▸ **The problem**
For this exercise, restate word for word only the lines from the first line of the data to the line containing "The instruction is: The".

▸ **The data**
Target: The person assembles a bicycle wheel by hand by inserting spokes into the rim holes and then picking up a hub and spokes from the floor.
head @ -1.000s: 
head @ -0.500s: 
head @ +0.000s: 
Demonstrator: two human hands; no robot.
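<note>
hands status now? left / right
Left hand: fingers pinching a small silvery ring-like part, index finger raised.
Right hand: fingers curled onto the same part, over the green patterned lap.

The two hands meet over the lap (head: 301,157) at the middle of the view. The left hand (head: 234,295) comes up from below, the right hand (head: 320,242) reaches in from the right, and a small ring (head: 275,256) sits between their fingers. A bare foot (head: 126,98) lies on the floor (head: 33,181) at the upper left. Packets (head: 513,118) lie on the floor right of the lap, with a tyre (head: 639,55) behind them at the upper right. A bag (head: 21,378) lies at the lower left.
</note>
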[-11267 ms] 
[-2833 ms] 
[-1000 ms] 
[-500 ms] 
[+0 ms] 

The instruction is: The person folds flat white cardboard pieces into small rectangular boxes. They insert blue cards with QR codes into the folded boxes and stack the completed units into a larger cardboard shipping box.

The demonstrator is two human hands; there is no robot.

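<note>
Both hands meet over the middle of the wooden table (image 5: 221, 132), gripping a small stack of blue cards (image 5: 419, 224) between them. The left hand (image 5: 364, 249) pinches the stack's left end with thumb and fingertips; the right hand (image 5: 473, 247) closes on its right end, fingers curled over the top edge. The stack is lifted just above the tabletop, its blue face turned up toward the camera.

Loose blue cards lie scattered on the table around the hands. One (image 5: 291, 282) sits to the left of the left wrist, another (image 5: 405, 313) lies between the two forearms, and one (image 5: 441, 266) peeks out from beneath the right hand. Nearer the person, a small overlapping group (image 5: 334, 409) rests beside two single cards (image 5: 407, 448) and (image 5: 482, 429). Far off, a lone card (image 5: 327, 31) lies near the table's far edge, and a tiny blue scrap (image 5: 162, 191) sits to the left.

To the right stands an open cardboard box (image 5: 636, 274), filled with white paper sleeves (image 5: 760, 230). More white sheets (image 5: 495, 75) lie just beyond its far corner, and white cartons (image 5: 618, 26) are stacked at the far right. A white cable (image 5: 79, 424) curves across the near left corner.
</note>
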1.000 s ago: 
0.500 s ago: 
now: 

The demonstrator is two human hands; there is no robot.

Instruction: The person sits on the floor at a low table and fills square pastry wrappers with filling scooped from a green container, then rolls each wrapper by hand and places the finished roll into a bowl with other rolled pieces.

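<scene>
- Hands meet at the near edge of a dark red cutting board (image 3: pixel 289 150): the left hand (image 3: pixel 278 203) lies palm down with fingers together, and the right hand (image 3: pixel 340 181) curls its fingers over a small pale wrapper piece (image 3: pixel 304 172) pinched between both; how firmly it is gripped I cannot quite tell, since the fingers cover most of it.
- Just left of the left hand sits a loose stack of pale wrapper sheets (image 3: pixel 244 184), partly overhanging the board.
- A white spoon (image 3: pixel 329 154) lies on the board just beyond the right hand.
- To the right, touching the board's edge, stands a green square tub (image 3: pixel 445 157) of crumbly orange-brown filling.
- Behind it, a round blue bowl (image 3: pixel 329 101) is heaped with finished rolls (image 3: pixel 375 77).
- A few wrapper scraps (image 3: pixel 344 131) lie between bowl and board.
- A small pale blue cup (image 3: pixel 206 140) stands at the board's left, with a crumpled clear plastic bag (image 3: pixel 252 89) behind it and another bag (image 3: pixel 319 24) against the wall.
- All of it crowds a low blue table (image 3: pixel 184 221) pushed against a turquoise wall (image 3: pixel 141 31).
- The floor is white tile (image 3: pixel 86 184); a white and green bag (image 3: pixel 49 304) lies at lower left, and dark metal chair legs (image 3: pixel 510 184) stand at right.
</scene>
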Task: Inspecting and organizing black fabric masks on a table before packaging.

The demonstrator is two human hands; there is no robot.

▸ **Result of this exercise**
Target: The person assembles a bicycle wheel by hand by inserting spokes into the rim holes and then picking up a hub and spokes from the floor.
head @ -1.000s: 
head @ -0.500s: 
head @ +0.000s: 
Demonstrator: two human hands; no robot.
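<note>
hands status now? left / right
Left hand: fingers pinching a small silvery ring-like part, index finger raised.
Right hand: fingers curled onto the same part, over the green patterned lap.

The two hands meet over the lap (head: 301,157) at the middle of the view. The left hand (head: 234,295) comes up from below, the right hand (head: 320,242) reaches in from the right, and a small ring (head: 275,256) sits between their fingers. A bare foot (head: 126,98) lies on the floor (head: 33,181) at the upper left. Packets (head: 513,118) lie on the floor right of the lap, with a tyre (head: 639,55) behind them at the upper right. A bag (head: 21,378) lies at the lower left.
</note>
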[-11267 ms] 
[-2833 ms] 
[-1000 ms] 
[-500 ms] 
[+0 ms] 

The instruction is: The person folds flat white cardboard pieces into small rectangular boxes. They insert blue cards with QR codes into the folded boxes and stack the completed units into a larger cardboard shipping box.

There is nothing else to the answer.